## [EXERCISE INSTRUCTIONS]
Transcribe exactly the lines below that begin at the line with "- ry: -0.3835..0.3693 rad" and stop after the line with "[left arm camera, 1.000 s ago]", leaving out every picture.
### TASK INPUTS
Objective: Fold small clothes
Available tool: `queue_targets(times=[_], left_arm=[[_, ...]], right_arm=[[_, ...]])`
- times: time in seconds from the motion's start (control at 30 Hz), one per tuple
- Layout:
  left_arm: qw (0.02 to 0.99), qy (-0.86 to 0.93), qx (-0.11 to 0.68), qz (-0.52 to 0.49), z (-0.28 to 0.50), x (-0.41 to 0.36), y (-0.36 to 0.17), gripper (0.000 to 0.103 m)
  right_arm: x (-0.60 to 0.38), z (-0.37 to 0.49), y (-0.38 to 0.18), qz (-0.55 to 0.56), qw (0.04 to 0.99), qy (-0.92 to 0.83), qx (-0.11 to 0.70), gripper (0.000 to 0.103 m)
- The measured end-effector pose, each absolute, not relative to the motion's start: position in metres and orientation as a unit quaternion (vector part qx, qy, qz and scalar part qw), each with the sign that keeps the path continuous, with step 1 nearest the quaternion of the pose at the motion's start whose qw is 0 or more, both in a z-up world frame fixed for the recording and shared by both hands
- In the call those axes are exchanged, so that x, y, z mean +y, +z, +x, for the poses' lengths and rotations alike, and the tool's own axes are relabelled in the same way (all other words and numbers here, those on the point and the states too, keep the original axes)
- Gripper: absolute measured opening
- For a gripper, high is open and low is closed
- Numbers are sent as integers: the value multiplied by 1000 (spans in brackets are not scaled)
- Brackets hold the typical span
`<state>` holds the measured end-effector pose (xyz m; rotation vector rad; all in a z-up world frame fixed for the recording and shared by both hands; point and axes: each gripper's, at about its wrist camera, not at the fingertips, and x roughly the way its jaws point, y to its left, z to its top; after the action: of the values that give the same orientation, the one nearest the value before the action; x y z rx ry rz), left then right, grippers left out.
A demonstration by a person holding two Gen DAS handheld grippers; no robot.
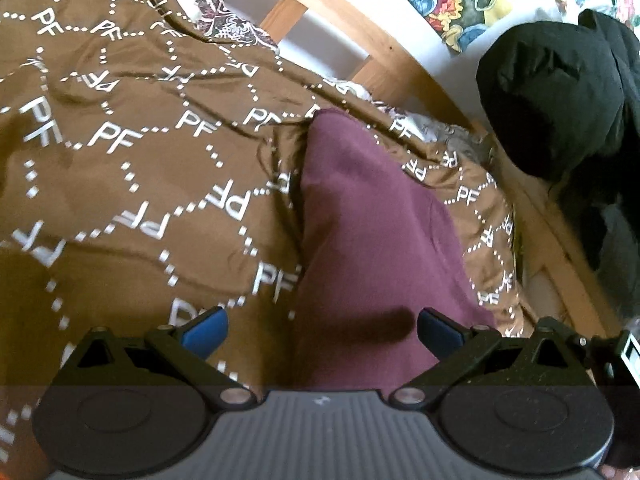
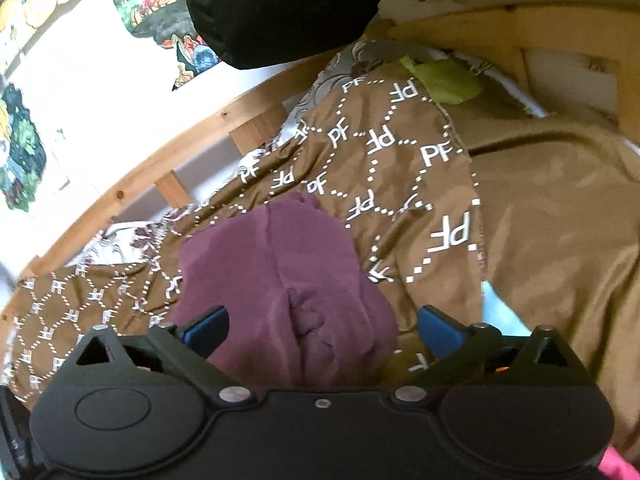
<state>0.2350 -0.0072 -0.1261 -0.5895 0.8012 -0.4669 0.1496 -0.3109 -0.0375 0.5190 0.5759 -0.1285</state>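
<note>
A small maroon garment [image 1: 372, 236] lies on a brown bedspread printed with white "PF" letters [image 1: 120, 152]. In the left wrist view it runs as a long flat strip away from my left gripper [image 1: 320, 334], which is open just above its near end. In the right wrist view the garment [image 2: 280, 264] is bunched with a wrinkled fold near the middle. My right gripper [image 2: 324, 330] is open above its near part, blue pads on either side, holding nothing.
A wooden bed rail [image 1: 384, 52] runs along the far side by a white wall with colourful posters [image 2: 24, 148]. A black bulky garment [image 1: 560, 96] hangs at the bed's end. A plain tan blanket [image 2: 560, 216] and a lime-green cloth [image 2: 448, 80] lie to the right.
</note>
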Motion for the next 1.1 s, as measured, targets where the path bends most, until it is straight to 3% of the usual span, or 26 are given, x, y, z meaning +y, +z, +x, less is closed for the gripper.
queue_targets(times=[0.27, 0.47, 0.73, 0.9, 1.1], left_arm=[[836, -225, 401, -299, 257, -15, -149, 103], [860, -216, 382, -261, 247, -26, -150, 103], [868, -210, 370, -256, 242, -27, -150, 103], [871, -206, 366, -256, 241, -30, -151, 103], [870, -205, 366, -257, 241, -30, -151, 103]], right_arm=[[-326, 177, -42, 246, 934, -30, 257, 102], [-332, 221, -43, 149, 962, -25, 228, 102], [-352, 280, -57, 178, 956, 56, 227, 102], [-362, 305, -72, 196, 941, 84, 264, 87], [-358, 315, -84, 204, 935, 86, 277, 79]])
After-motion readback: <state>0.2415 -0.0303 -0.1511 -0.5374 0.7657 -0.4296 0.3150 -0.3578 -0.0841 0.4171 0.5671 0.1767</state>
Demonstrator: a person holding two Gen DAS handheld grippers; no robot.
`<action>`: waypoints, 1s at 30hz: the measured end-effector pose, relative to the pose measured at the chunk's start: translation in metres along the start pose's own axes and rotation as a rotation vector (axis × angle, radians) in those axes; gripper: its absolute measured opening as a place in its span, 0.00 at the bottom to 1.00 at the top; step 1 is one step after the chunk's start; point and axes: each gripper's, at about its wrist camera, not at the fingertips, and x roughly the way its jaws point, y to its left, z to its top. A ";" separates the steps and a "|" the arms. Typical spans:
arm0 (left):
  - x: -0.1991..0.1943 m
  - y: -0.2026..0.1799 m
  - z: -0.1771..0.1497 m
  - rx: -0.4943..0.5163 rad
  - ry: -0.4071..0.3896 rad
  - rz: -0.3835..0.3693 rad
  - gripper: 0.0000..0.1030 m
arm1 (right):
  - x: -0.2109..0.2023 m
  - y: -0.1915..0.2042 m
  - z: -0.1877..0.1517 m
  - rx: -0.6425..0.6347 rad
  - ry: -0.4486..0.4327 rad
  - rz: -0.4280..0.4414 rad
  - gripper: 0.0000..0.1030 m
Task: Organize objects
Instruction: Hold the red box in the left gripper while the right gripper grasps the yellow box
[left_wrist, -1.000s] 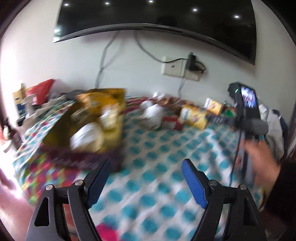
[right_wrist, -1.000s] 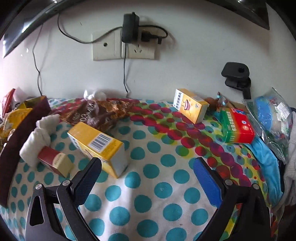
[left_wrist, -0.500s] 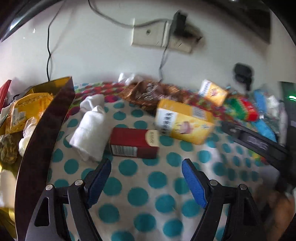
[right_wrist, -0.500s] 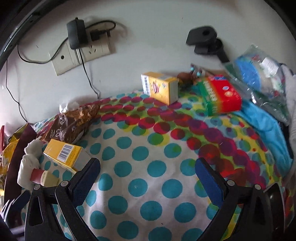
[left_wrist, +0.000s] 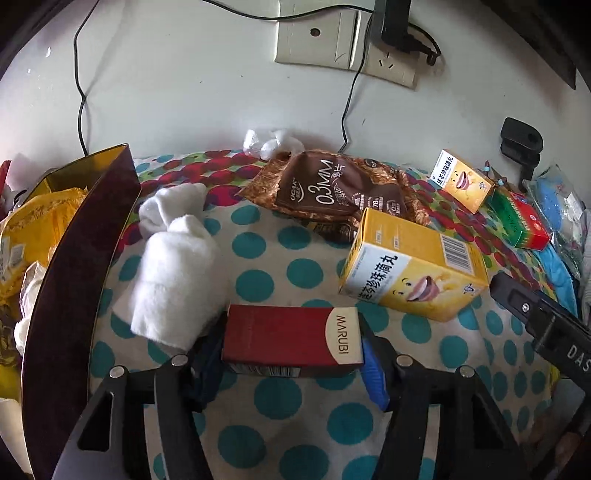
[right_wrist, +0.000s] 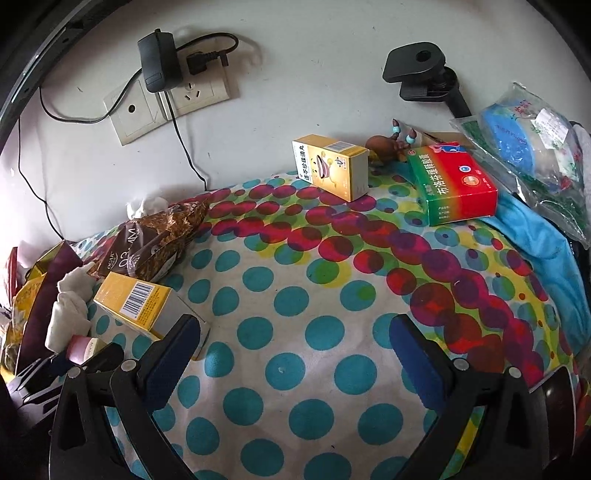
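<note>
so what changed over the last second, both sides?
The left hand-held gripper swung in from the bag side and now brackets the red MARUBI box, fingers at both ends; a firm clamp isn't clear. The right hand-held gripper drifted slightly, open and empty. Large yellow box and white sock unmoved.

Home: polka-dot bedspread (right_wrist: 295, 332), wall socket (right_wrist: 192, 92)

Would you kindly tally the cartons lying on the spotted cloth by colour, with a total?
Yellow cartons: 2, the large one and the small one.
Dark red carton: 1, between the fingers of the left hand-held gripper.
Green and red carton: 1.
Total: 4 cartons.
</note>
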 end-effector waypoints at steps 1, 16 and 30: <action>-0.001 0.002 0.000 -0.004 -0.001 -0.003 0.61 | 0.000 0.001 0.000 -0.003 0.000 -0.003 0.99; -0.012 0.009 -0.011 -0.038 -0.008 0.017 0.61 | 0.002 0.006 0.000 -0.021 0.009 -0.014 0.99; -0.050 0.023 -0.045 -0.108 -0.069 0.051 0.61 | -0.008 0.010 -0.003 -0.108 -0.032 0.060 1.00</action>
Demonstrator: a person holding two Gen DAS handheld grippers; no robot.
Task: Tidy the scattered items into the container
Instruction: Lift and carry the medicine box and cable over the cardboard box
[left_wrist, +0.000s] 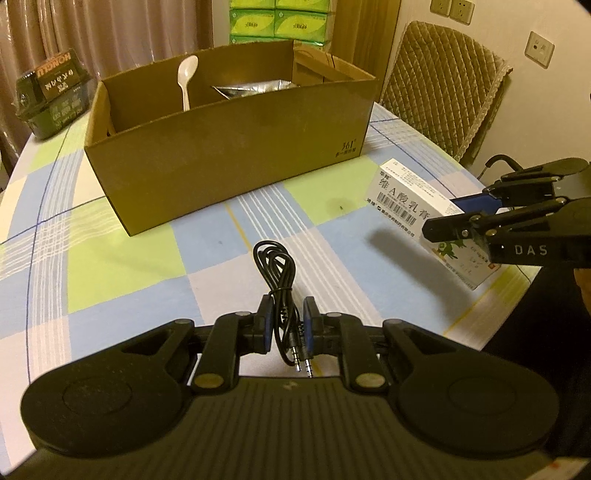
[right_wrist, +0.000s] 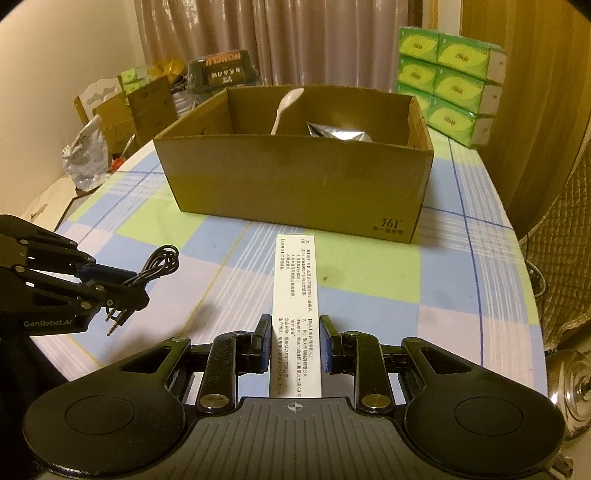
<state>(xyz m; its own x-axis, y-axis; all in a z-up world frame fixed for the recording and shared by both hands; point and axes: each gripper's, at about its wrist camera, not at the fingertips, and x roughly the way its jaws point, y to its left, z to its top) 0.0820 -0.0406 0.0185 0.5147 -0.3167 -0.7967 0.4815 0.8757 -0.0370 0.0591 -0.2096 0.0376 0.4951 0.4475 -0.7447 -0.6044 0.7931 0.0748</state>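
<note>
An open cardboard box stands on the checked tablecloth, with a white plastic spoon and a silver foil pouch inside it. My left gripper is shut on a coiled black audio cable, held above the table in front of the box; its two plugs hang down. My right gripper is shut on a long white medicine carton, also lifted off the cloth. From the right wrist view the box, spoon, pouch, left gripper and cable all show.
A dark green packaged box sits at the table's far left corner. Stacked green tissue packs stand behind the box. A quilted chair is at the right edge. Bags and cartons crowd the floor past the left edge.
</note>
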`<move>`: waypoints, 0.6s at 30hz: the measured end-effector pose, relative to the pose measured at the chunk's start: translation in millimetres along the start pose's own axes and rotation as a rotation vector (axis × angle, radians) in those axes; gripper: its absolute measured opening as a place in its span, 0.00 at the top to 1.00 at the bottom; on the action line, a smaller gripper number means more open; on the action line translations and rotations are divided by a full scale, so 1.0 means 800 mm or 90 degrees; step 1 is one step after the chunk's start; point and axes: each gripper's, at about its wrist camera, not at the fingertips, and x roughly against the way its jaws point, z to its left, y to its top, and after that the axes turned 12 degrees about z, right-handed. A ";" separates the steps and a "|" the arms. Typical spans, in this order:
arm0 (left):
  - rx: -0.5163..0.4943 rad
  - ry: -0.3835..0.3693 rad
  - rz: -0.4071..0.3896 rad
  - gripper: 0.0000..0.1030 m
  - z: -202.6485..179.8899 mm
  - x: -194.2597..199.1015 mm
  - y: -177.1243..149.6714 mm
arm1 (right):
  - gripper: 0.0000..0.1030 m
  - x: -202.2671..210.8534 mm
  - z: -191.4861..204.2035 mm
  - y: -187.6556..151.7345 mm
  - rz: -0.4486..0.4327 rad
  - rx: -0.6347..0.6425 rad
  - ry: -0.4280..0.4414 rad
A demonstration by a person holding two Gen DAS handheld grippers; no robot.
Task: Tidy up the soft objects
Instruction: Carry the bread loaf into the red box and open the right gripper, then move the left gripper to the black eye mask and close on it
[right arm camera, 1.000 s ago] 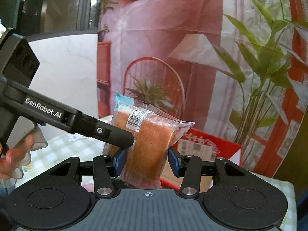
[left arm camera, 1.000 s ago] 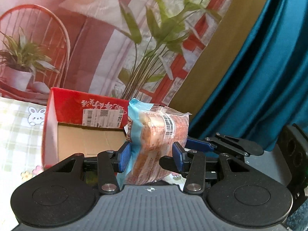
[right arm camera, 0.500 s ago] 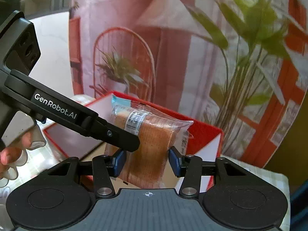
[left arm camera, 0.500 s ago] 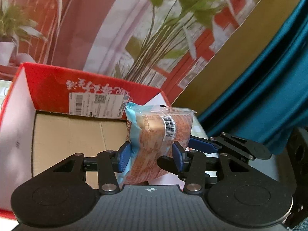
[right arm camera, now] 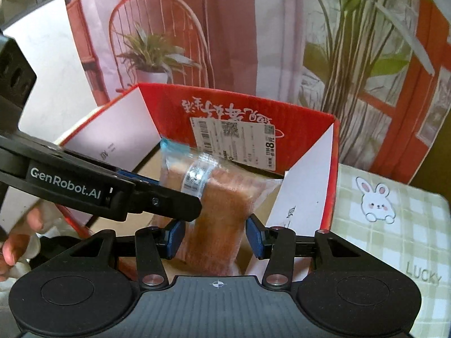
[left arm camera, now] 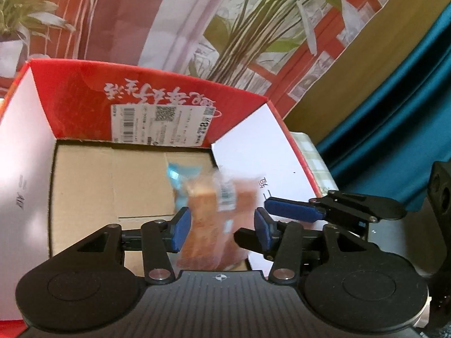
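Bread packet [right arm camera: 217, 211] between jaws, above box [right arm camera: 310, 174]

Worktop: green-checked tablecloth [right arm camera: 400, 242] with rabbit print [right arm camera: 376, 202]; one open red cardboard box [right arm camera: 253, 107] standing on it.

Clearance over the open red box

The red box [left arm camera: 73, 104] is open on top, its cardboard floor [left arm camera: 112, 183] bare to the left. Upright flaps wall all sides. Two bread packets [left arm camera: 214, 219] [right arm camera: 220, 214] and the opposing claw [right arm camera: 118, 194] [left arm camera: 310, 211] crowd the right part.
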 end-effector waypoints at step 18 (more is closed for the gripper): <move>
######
## [SOLUTION FOR THIS TASK]
  - ry: -0.3835..0.3693 rad
  - rz: -0.4071..0.3896 rad
  - gripper: 0.0000..0.1030 m
  - z: -202.6485..179.8899 mm
  - x: -194.2597..199.1015 mm
  - y: -177.1243..149.6714 mm
arm1 (right):
  - gripper: 0.0000..0.1030 m
  - x: -202.2671..210.8534 mm
  - z: -191.4861..204.2035 mm
  - y: -187.6556..151.7345 mm
  - rz: -0.4486..0.4327 rad
  - rx: -0.6347..0.6425 rad
  - ry: -0.4280..0.4414 rad
A demonstration by a person holding two Gen DAS handheld grippers; no robot.
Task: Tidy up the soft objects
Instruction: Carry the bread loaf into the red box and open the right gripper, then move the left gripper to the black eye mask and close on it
[right arm camera, 1.000 s ago] 
[left arm camera, 1.000 s ago] 

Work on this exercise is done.